ELK vs grafana+influxDB

@elvarb - thanks for the info. I'm a little confused as to the differences between logs and metrics. The way I understand it, logs make metrics. If you cut out all the detail to one number per time frame (eg, logins per day) then that will be small and fast but you've lost much of the detail in being able to slice and dice it (eg how does that break down by traffic sources or visitor type, actions done, etc.)

And if I want to condense it down into one number like that for ELK, I can create metrics from myself or in logstash (https://www.elastic.co/guide/en/logstash/current/plugins-filters-metrics.html).

Do you have more detail about what's considered logs and what's metrics in the BI context?

Also - for your storage comparison, did you tweak your mapping? We're using https://gist.github.com/yehosef/f96dc491bcd5ee9bf7d3#file-template-config and we've got 250M rows on a 16G machine with about 70GB data (originally about 300-400GB raw json). I don't know how this would compare with influx - do you have some specific numbers for comparison.

Outside of moving averages, and storage requirements, do you have specific things that influx+grafana can do that EK doesn't?

You're right, it's simple to grab metrics from many application logs, however somethings like lower level OS metrics aren't that simple to get. We're definitely aiming to cover the latter with [Beats](https://www.elastic.co/products/beats].

However I currently monitor my VPC with collectd+ELK, it's probably overkill for a 2vCPU/2GB VM, but it works a treat!

Just on the tweaked mapping, disabling _source means you cannot reindex your data, that may not be a problem for you.
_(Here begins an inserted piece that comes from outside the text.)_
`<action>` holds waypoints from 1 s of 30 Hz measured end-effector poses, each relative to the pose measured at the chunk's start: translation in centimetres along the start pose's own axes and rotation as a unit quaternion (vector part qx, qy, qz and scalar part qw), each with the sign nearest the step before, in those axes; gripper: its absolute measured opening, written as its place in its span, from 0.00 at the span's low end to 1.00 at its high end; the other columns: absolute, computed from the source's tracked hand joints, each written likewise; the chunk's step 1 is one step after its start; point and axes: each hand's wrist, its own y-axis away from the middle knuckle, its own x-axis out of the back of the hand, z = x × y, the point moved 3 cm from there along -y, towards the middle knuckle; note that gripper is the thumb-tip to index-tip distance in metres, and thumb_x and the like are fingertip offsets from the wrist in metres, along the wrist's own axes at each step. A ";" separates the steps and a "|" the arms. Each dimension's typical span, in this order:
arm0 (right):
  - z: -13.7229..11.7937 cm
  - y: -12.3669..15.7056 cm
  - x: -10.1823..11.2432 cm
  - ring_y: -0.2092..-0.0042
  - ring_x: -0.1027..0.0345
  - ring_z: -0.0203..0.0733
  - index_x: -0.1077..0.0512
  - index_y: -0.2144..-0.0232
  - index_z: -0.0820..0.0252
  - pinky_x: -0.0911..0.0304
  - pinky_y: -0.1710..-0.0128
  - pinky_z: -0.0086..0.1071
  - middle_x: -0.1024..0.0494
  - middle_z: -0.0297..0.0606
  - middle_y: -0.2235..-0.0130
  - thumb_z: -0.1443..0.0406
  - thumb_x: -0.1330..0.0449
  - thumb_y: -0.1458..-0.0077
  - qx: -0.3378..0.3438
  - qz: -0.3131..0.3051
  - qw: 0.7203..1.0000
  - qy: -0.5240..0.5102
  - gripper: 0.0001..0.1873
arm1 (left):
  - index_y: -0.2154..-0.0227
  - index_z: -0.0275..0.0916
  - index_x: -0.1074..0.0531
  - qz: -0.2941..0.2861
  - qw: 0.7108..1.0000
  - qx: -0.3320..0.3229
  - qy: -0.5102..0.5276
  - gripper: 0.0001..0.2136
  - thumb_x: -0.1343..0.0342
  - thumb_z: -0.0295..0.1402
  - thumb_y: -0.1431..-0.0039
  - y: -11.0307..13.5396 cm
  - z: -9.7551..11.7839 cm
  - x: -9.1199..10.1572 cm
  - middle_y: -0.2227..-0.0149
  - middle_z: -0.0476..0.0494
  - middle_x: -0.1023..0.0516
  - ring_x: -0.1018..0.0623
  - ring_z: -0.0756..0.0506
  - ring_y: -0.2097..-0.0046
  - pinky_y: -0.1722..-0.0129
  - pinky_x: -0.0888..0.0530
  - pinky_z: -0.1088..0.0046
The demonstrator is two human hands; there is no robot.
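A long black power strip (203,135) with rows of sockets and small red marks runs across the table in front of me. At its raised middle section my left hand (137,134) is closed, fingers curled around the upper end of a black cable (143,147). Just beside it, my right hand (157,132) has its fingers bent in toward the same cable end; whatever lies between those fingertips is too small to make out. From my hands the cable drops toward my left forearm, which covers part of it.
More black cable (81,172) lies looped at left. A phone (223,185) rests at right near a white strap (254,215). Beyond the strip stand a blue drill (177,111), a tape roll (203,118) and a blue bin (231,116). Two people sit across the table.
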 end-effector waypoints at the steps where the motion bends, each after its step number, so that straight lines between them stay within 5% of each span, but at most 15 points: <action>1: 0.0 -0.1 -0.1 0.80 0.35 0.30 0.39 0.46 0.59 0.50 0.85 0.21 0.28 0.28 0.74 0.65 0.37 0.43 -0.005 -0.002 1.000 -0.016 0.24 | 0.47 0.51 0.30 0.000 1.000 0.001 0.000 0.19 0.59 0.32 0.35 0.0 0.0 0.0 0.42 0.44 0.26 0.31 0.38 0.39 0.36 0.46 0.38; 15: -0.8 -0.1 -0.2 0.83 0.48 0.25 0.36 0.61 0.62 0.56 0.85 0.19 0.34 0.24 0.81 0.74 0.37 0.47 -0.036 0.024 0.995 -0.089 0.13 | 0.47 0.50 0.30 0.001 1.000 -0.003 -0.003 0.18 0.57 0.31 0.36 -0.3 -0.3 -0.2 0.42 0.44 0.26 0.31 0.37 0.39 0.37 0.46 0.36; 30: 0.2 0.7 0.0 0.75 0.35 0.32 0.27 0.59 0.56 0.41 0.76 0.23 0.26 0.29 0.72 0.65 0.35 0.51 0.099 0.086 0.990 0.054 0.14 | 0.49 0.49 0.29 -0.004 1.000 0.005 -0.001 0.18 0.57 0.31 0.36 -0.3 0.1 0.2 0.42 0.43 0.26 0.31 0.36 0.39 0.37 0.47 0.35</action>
Disabling _all means you lose your search shortcut and you need to be specific on what field to search, that may not be a problem if you are doing metric level dashboards, but it won't be best for all uses.
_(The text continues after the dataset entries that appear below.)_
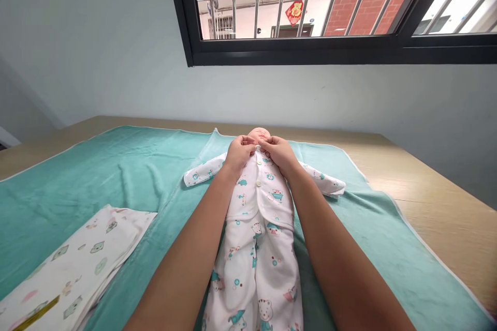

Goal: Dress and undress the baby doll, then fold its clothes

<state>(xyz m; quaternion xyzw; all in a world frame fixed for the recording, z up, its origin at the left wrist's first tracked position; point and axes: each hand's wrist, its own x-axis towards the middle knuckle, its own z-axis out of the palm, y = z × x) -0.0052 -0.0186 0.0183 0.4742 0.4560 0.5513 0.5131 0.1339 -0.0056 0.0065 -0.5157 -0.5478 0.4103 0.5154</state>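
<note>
A baby doll (259, 134) lies on its back, its head at the far end. It wears a white long-sleeved baby jacket (243, 199) with small animal prints and buttons down the front, and matching printed trousers (267, 274). At the neckline, my left hand (239, 154) pinches the left side of the jacket's collar. My right hand (282, 154) pinches the collar from the other side, close to the left fingertips. Both sleeves stretch out sideways. Two buttons show below my hands; the collar fastening is largely hidden by my fingers.
A teal blanket (128, 165) with pale edging lies beneath the doll on a wooden table (435, 186). At the lower left is a folded white printed cloth (85, 253) with a yellowish strip (37, 314). Behind stand a pale wall (116, 88) and a black-framed barred window (295, 53).
</note>
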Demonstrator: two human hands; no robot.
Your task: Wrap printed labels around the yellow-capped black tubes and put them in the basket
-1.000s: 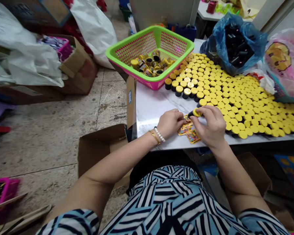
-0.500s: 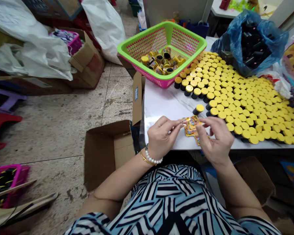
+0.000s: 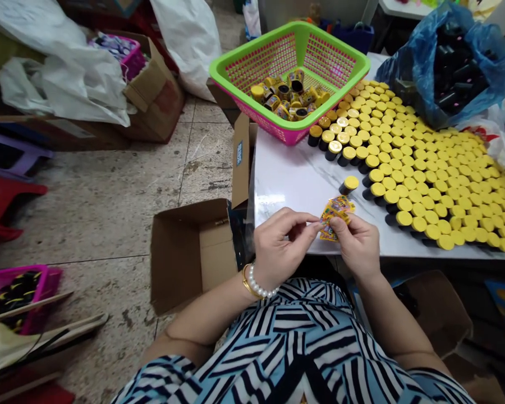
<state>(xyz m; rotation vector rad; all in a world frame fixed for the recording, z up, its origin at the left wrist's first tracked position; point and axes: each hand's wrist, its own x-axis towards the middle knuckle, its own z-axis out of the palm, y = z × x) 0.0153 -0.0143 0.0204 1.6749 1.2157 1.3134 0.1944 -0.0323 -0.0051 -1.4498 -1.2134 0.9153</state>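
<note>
My right hand (image 3: 357, 244) is closed on a small stack of yellow-orange stickers (image 3: 335, 214), held just above the near edge of the white table (image 3: 294, 179). My left hand (image 3: 283, 242) pinches at the stack's left corner with thumb and fingers. A single black jar with a yellow lid (image 3: 349, 184) stands on the table just beyond the stickers. Behind it spreads a large field of yellow-lidded jars (image 3: 429, 168). A green and pink basket (image 3: 290, 78) at the table's far left corner holds several labelled jars.
A blue plastic bag of black jars (image 3: 450, 62) sits at the table's far right. An open cardboard box (image 3: 189, 252) stands on the floor left of my lap. Bags, boxes and plastic stools (image 3: 4, 185) crowd the floor at the left.
My right hand set the yellow-lidded jar down on the table and took up the stickers. Both hands then drew the stickers toward me, off the tabletop.
</note>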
Agreed with "right tool for the right job". While Elasticsearch is a more general solution, compared to time-series databases, it may make sense for certain time-series workloads, and we hear many reports of our users using it as a time-series DB.

One case in point, here is one recent independent evaluation from CERN that was presented at 21st International Conference on Computing in High Energy and Nuclear Physics in April 2015: http://cds.cern.ch/record/2011172/files/LHCb-TALK-2015-060.pdf

They compared Elasticsearch to InfluxDB and OpenTSDB and found that Elasticsearch scaled better than InfluxDB and OpenTSDB for their high-scale time-series analytics use case.

See detailed performance benchmarks in the paper.

2 Likes

@warkolm - about OS metrics - that's just issues about the reporting. there are plenty of ways of getting that information and if graphite has that built in, it'll be easier. But that's orthogonal to elasticsearch and influxDB.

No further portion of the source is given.